"Kevin S. Wilson" wrote in message
...
On 14 Nov 2006 21:50:01 -0800, "JimnGin" wrote:
I'm making the turkey for Thanksgiving on my Char-Griller Super-Pro.
I'm not using the SFB, but instead, I'm going to put the lump on both
far sides of the main grill area, and the turkey in the middle. I'm
getting a fresh, natural bird from a local grocer, and will brine it
the night before. My questions: How long should I grill it, what temp
should I shoot for, how close to the bird should I have the lump (It
has an adjustable charcoal grate), and is it ok to stuff the turkey?
Any other tips, suggestions would be appreciated.
Some applicable suggestions and instructions he
http://www.webpak.net/~rescyou/turkey/turkey.htm
Regarding your URL above: Explain the discrepency between your first
paragraph below and the your following ingredients list that indicates the
ratio of salt to volume of H2O by weight.

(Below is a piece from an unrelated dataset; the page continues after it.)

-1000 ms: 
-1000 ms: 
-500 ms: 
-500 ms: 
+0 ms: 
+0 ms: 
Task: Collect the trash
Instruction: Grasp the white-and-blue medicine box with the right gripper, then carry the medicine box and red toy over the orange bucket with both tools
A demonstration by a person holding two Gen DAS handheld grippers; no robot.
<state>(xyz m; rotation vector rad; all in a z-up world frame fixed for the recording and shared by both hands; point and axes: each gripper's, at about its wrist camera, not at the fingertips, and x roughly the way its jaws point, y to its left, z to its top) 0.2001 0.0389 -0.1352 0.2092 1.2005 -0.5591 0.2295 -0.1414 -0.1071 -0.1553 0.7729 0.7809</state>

You say: "A simple brine is 2 cups of Kosher salt or 1 cup of table salt
dissolved in 2 gallons of water. I prefer to use a bit less salt, say 1.5
cups of Kosher salt or 2/3 cup of table salt. For this recipe, you'll use
1.5 cups of Kosher salt. You can try various amounts of salt until you hit
on a combination you particularly like; all will improve the texture and
moistness of turkey, though some might result in a saltier taste than
others.
Then you say: 1 gallon water
a.. 1.5 cups of Kosher salt
There is considerable difference in the specific gravity of different Kosher
salts, varying from 1.65 to 2. What Kosher salt is consistent with your
recipe? You should include that to insure an accurate ratio of salt to
volume of H2O by weight.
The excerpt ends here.